Come nasce Posso, singolo con Max Gazzè

A pochi mesi di distanza da quell'album, però, Carl ha voluto bissare con un secondo album che non è un repack del primo, ma un vero e proprio album con canzoni nuove: "Notti Brave After, invece, è il secondo, il sequel di Notti Brave, anche questo un disco da produttore, molto più evoluto rispetto al precedente e anche qua ci sono diversi ospiti: Gué, Luché e Ugo Borghetti". Questo nuovo lavoro è stato lanciato dal singolo "Posso" con Max Gazzè: "‘Posso' è il mio singolo con Max Gazzè – ha spiegato a Fanpage.it -, l'ho scritto il giorno dopo l'uscita di "Notti brave" e ho pensato subito a Max, mi sono messo un vestito da Gazzè, il baffetto suo e gli ho scritto, lui è stato carino, ci siamo beccato, è venuto da me in studio, ha suonato anche il basso, è stato una bella esperienza.

Le collaborazioni con Luchè e Gué Pequeno

In questo nuovo album, come detto, ci sono alcune collaborazioni, come quella di Luchè in "Ridere di noi" ("Ha fatto una strofa fantastica!") e "Spunte blu" con Gué ("qualcuno gli chiese se avesse voluto fare un feat con Carl Brave e disse sì, quindi gli scrissi subito ‘Facciamolo'), mentre è a "Fotografia", appunto, il picco di popolarità: "‘Fotografia' è la canzone che mi ha fatto conoscere a tutti: ho sentito Fabri Fibra, pure lui come Gué è uno dei miei punti di riferimento e Francesca, una voce stupenda, abbiamo lavorato in studio tutti insieme ed è forse la prima vera esperienza coi big".

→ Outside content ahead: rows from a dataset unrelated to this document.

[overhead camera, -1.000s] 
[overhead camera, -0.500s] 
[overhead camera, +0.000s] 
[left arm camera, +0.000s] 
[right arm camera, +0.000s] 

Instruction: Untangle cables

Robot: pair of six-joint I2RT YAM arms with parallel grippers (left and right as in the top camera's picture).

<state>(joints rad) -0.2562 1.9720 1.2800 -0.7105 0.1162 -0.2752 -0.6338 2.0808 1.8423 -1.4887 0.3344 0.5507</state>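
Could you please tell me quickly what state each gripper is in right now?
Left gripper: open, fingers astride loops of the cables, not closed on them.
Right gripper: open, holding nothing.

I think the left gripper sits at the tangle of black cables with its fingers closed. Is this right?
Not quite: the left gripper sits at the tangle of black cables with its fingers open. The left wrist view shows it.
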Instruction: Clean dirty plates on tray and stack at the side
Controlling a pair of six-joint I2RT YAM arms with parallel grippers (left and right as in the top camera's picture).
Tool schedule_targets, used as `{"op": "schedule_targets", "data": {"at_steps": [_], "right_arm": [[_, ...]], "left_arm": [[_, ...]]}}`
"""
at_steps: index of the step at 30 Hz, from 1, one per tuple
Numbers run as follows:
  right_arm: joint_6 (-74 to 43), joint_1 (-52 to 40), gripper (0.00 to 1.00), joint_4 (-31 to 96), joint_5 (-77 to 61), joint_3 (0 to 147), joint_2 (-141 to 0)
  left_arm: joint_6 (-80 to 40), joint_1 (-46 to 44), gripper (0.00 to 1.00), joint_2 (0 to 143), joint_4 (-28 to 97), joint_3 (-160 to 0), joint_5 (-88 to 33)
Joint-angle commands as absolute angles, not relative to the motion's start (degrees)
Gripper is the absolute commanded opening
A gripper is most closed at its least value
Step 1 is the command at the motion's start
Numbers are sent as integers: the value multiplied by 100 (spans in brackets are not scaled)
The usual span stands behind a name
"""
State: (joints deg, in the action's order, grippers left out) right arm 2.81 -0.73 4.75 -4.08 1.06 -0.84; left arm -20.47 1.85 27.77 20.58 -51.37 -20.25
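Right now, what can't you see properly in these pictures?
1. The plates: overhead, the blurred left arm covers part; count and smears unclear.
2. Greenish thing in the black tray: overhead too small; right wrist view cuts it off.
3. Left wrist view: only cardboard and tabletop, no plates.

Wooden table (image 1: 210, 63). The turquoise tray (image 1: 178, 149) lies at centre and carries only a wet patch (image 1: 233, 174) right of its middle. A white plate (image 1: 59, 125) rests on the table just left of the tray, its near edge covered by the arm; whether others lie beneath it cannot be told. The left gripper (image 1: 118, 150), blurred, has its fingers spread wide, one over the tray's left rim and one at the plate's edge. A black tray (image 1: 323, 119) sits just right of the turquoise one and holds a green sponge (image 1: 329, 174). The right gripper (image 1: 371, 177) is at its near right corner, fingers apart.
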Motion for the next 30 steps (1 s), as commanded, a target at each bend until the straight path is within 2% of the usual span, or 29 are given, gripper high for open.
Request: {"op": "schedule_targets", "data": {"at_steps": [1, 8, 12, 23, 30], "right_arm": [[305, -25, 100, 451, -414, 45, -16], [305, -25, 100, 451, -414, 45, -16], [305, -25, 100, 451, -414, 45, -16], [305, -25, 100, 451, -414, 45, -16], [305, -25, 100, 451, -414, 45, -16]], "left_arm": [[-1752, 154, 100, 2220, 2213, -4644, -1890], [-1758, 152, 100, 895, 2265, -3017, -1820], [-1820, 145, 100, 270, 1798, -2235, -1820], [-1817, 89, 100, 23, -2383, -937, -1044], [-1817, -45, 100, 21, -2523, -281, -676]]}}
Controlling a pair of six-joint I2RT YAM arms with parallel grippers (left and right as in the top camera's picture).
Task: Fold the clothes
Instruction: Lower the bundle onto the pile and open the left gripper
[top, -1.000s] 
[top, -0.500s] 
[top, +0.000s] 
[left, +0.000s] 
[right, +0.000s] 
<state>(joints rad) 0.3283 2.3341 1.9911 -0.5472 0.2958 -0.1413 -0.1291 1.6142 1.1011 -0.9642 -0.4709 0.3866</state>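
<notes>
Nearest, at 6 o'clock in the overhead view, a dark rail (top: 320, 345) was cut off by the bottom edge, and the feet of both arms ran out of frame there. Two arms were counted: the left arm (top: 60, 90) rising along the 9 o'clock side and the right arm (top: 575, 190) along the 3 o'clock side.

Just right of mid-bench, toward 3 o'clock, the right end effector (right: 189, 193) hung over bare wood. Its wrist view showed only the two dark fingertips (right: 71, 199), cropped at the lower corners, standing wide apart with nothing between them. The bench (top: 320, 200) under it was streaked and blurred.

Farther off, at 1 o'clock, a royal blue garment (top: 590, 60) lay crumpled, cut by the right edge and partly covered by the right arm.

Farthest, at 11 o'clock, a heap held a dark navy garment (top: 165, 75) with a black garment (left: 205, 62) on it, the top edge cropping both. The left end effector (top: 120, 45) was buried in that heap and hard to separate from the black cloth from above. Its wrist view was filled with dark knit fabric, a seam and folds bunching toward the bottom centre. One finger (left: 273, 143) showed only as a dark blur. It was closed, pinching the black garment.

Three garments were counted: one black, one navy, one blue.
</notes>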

Dai tempi del basket all'indie

A Fanpage.it Carl Brave ha parlato, tra le altre cose, anche di amore, del suo nome d'arte, nato ispirandosi al cugino ("Ho scelto Carl Brave prendendo spunto da mio cugino che faceva il Dj: si chiama Luca Ricercato e il nome da Dj era Luca Wanted"), del suo passato da giocatore di Basket ("facevo il giocatore di basket, ho lasciato tutto, rischiando ma ripartendo a mille, e forse anche con più consapevolezza di ciò che volevo e del successo. Sono alto 1.95.") e di indie ("Indie? Qua casca l'asino, ormai la musica te la fai a casa tua, con un computer e ormai tutti son o indie. La mia roba è vista come indie perché piace soprattutto a quel canale là di utenza, però io mi vedo anche molto rap e cantautoriale".

Tutti i concerti 2019 di Carl Brave

Carl Brave ha anche annunciato un tour, "Notti Brave a Teatro ", organizzato da OtrLive che partirà il 4 marzo dal teatro degli Arcimboldi di Milano e proseguirà il 6 a Torino (Teatro Colosseo), il 7 a Trento (Auditorium Santa Chiara), l'11 a Firenze (Teatro Verdi), il 12 a Bologna (Teatro Celebrazioni), il 13 a Genova (Teatro Politeama Genovese), il 18 a Lecce (Teatro Politeama Greco), il 19 a Napoli (Teatro Augusteo), il 25 a Rende, Cosenza (Teatro Unical), il 26 a Catania (Teatro Metropolitan), il 27 a Palermo (Teatro Golden), il 29 a Senigallia (Teatro La Fenice) e il 30 e 31 a Roma (Auditorium Parco Della Musica). Il cantante, poi, ha anche annunciato la prima data del tour estivo che lo vedrà partire dalla sua Roma il 13 luglio nell'ambito del Rock in Roma all'Ippodromo delle Capannelle.